In the listing below, find the line with "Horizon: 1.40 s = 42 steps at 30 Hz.", then repeat exactly every line from the top through that one.

(Information supplied)

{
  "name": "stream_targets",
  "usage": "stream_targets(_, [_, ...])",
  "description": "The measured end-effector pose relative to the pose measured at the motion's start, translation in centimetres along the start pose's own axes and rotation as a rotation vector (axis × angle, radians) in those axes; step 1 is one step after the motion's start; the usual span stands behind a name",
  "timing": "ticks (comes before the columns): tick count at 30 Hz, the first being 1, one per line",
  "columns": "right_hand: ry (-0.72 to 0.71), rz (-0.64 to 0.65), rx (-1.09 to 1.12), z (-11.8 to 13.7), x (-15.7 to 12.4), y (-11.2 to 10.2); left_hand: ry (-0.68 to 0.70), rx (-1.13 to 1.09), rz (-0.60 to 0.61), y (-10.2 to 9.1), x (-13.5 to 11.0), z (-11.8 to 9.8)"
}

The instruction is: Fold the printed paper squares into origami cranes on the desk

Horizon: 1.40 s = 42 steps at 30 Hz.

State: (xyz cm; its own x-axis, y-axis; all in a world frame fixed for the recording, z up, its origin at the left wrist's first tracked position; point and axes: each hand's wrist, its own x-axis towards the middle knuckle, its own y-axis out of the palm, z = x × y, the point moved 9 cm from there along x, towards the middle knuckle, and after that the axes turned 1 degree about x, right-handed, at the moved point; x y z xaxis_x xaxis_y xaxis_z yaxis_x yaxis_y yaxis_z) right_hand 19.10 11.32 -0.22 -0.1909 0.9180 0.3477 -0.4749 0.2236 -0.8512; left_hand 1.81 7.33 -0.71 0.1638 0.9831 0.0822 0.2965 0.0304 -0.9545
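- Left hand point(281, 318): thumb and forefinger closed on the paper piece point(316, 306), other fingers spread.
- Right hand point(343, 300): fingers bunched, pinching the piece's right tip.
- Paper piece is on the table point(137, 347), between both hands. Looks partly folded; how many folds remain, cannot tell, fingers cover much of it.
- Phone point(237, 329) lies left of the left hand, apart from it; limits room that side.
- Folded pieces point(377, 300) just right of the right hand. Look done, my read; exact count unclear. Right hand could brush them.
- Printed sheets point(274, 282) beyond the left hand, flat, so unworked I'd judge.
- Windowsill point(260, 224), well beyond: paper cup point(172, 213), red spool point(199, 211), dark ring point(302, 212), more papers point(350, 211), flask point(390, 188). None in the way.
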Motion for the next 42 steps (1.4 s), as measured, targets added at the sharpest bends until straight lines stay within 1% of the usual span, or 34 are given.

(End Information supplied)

Result of this exercise
{
  "name": "stream_targets",
  "usage": "stream_targets(_, [_, ...])",
  "description": "The measured end-effector pose relative to the pose measured at the motion's start, translation in centimetres along the start pose's own axes and rotation as a rotation vector (axis × angle, radians) in those axes; step 1 is one step after the motion's start; the usual span stands behind a name",
  "timing": "ticks (comes before the columns): tick count at 30 Hz, the first being 1, one per line",
  "columns": "right_hand: ry (-0.72 to 0.71), rz (-0.64 to 0.65), rx (-1.09 to 1.12), z (-11.8 to 13.7), x (-15.7 to 12.4), y (-11.2 to 10.2); left_hand: ry (-0.68 to 0.70), rx (-1.13 to 1.09), rz (-0.60 to 0.61), y (-10.2 to 9.1), x (-13.5 to 11.0), z (-11.8 to 9.8)"
}

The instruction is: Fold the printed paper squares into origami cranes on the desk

Horizon: 1.40 s = 42 steps at 30 Hz.

As written, the answer is complete.